A journalist with South Korea's leading radio and television network has voiced her joy at covering the papal visit, as well as her desire for his message of peace to lead the nation to a more hopeful future.

"South Korea is (a) divided nation, so I think the Pope's visit is important for us because he always cares about the people who are poor or in conflict," Charlotte Huh told CNA Aug. 14.

"If he gives us a message peace and reconciliation then Korea will change, or step forward to a good future with hope."

Huh is originally from South Korea's second largest city of Busan, and has been working with the Korean Broadcasting System for the past five months.

Founded in 1927, KBS is the largest out of the four key television networks in South Korea, and it also serves as the host organization for international media traveling to cover Pope Francis' trip.

Huh explained that "this is a big event and the Pope's coming is meaningful for me. I want to deliver the Pope's message to viewers. I think he will give us a hopeful message."

Pope Francis' South Korean visit was announced in March, following an invitation from South Korean president Park Geun-hye and the bishops of Korea. The visit began Aug. 14 with a special arrival ceremony at the apostolic nunciature and a courtesy visit to the presidential palace.

After his visit to the presidential palace and address to President Park, the first woman in the country to be elected, the Pope met with local bishops.

In their coverage of the event, Huh explained that KBS has "a lot of branches" extending over different areas of society. Huh works with the cultural branch that is in charge of reporting on the papal visit; she usually reports on social affairs and local news.

Since not everyone is allowed to attend the papal events, local journalists are attempting bring "other issues about the Pope's visit" into the spotlight, she observed.

"Like in my case I am reporting on foreign press visiting Korea, security, volunteers, and people who are waiting for the Pope's visit," she said. 

Pope Francis' presence in South Korea marks his first trip to Asia as pontiff, and is the first time a Pope has visited the country since John Paul II came in 1989.

Because of this "many foreign journalists are visiting Korea and they want to spread the message of the Pope," Huh noted, and said she will find it interesting how international agencies "are covering this big event."

University student Sun-Joo Pae, 21, studies metalwork but is helping the television network in their 24 hour live broadcast of the Pope's events and audiences by providing information to international media in English.

Hired only for the week of the papal visit, Pae explained to CNA Aug. 14 that she is "very excited and very proud of KBS" because "I am very young, I'm a college student, and this is my first time doing translation."

"It's very humbling to have these things and to explain (them) to the international press, who are from very famous agencies. So it's very humbling for me."

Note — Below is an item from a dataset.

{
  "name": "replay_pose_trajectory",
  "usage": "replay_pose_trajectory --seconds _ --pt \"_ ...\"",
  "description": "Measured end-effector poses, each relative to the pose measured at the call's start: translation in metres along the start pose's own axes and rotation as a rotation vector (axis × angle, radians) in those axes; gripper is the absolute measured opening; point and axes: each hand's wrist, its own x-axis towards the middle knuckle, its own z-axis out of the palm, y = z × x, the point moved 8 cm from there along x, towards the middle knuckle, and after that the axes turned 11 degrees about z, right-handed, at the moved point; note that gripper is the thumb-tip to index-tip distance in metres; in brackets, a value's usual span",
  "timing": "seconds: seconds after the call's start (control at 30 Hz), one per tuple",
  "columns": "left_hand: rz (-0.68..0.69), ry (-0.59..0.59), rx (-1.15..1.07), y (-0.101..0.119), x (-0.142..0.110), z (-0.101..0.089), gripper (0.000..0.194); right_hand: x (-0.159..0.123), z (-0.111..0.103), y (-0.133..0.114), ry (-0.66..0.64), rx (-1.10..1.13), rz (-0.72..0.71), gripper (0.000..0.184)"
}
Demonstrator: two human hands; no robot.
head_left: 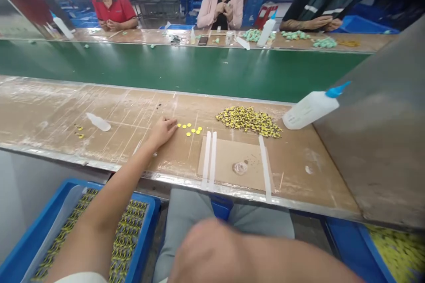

Although she is not Catholic, Pae is Christian and explained that the Pope's presence in her country is "very welcoming. I'm pretty excited to see him on television and tell the foreign press about him. It's very exciting."

"I heard that the reason for his visit, the biggest reason, was for the Asian Youth Day, and you know, I'm the youth who is in Asia, so I would like to search for what he said after the event," she explained.

"I'm not Catholic, but I'm very pretty excited because Catholics and Christians are very similar, so I would like to search for (what he says) and see it after this event."